1 Introduction
Hand gesture recognition (HGR) has emerged as a pivotal technology for intuitive human-computer interactions (HCI), enabling natural and seamless user experiences across various application domains, including augmented reality (AR), virtual reality (VR), mixed reality (MR), automotive interfaces, and smart home environments. By interpreting human gestures, systems become more responsive and immersive, significantly improving usability and accessibility. Recent advancements in deep learning have significantly advanced the field of human-computer interaction (HCI), particularly through vision-based systems that enable more natural, intuitive interfaces. Convolutional neural networks (CNNs) remain a strong baseline for this task due to their proven ability to extract local spatial hierarchies. Among these, DenseNet-121 stands out for its dense connectivity
pattern, which facilitates feature reuse, mitigates vanishing gradients, and achieves parameter efficiency qualities that are particularly advantageous in recognizing fine-grained gesture differences.
Traditional input devices like keyboards and mice are increasingly being supplemented by gesture-based controls, allowing users to interact with digital environments using body movements. As noted by Sachdeva (2023) [1], the evolution of HCI is marked by a shift from basic graphical interfaces to intelligent systems capable of interpreting gestures, voice, and other non-verbal inputs, driving ongoing innovation in seamless human machine communication.

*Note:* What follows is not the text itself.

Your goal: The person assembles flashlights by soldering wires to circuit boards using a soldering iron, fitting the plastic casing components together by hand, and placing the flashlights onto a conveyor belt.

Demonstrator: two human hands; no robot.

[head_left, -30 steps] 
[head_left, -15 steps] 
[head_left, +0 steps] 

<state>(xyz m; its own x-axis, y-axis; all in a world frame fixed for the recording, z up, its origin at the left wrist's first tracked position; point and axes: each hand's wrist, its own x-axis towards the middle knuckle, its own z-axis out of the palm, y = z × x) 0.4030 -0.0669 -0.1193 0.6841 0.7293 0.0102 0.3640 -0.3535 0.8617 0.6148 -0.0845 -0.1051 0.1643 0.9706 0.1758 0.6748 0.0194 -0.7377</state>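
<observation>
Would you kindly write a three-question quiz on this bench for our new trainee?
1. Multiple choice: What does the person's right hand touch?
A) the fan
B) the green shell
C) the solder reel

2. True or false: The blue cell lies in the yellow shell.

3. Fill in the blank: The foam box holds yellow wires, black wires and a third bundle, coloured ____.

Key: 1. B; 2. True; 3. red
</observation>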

The proliferation of HGR technologies closely aligns with developments in computer graphics, particularly in rendering realistic, interactive, and responsive environments. Accurate gesture recognition directly enhances graphical user interfaces by facilitating real-time, gesture-driven interactions, thus expanding the horizons of immersive experiences in AR, VR, and MR systems. Advanced HGR can significantly improve user engagement, interaction fidelity, and overall graphical immersion by accurately capturing and interpreting fine-grained gestures in dynamic scenarios. Recent work by Padmakala (2024) [2] further reinforces this by demonstrating how hyperparameter-optimized deep convolutional networks can dramatically improve recognition performance on gesture-rich datasets like HaGRID, highlighting the growing importance of tailored architectures in high-fidelity interaction systems.
A. S. M. Miah (2023) [3] proposed a multi-culture sign language recognition framework using graph-based and deep learning models, emphasizing the importance of robust spatial-temporal feature representation. Their findings reinforce the need for flexible and scalable HGR models applicable across varied linguistic and cultural contexts.
Despite recent progress, substantial challenges persist. Variability in human gestures due to individual differences, environmental conditions, occlusions, and diverse lighting scenarios complicates accurate gesture recognition. Moreover, achieving real-time performance alongside high recognition accuracy remains challenging, particularly on resource-constrained platforms typical in mobile and wearable devices (Kapitanov et al., 2024) [4]. Thus, there is an ongoing need for systematic evaluation and optimization of robust and efficient HGR models.
To address these challenges, large-scale, diverse, and annotated datasets are crucial. The HaGRID v2 512px dataset used in this study contains over 1 million images spanning 34 gesture classes, covering a wide range of scenarios and subject variability. Collected from more than 65,000 unique subjects and annotated at high resolution, it is among the most comprehensive publicly available datasets for static hand gesture classification. Table 1 illustrates the distribution of gesture classes in the HaGRID v2 512px dataset, highlighting both class diversity and the imbalance in sample counts. Figure 1 shows the sample gesture images from the HaGRID v2 dataset, representing a diverse range of static hand poses used for interaction in HCI applications. These include single-hand and two-hand gestures, as well as culturally specific and device-control gestures. Leveraging this dataset, researchers can more reliably benchmark advanced neural architectures, exploring deep learning techniques such as convolutional neural networks (CNNs) and Vision Transformers (ViT).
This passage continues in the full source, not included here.